EXERCISE REQUIREMENTS: Copy out the first line of the listing and every line after it, exactly, until you have copied the line containing "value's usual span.".

INFORMATION SHOWN:
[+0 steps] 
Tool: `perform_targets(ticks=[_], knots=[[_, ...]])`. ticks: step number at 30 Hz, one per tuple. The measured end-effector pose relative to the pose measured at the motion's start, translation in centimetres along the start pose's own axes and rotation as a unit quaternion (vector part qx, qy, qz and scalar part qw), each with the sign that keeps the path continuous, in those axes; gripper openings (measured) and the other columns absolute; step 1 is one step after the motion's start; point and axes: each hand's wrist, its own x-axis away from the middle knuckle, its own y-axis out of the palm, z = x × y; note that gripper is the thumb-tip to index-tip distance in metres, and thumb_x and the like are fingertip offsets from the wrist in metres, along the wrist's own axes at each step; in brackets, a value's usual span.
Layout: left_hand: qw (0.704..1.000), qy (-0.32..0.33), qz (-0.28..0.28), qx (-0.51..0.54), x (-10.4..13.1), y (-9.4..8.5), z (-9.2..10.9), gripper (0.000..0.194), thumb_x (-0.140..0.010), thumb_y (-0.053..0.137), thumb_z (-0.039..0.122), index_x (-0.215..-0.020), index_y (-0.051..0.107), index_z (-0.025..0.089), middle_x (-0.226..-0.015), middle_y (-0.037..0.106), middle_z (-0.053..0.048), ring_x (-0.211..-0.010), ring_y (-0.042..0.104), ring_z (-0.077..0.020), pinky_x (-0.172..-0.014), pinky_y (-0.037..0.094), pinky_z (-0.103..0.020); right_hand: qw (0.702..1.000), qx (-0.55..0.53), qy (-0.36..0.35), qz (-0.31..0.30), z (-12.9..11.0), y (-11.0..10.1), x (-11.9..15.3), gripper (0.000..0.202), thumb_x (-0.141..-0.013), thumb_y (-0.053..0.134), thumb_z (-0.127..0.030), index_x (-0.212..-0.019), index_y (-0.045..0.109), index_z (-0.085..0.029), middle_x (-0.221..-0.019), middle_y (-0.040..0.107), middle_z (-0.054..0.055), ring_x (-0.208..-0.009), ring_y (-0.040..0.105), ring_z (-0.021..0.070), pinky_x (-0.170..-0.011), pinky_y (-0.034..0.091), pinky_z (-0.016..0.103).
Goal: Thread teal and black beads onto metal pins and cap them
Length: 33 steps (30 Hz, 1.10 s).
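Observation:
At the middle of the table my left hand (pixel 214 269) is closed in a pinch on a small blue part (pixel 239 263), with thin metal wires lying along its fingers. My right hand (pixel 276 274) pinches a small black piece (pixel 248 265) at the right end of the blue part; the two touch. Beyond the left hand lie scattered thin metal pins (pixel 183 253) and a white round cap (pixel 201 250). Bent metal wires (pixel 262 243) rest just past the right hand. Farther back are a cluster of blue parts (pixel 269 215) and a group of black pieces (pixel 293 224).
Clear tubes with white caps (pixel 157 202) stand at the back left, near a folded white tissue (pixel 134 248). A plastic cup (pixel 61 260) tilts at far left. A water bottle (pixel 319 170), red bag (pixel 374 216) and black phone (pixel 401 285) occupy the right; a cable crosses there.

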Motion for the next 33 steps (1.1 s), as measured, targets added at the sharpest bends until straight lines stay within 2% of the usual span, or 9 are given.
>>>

RESPONSE TO THE EXERCISE:
[+0 steps] 
Tool: `perform_targets(ticks=[_], knots=[[_, ...]])`. ticks: step number at 30 Hz, one per tuple. The measured end-effector pose relative to the pose measured at the motion's start, translation in centimetres along the start pose's own axes and rotation as a unit quaternion (vector part qx, qy, qz and scalar part qw), each with the sign that keeps the path continuous, in those axes; gripper openings (measured) and the other columns absolute; step 1 is one step after the motion's start; point and axes: each hand's wrist, its own x-axis away from the middle knuckle, its own y-axis out of the palm, z = x × y; note that gripper is the thumb-tip to index-tip distance in metres, and thumb_x and the like are fingertip offsets from the wrist in metres, along the wrist's own axes at each step; in brackets, a value's usual span.

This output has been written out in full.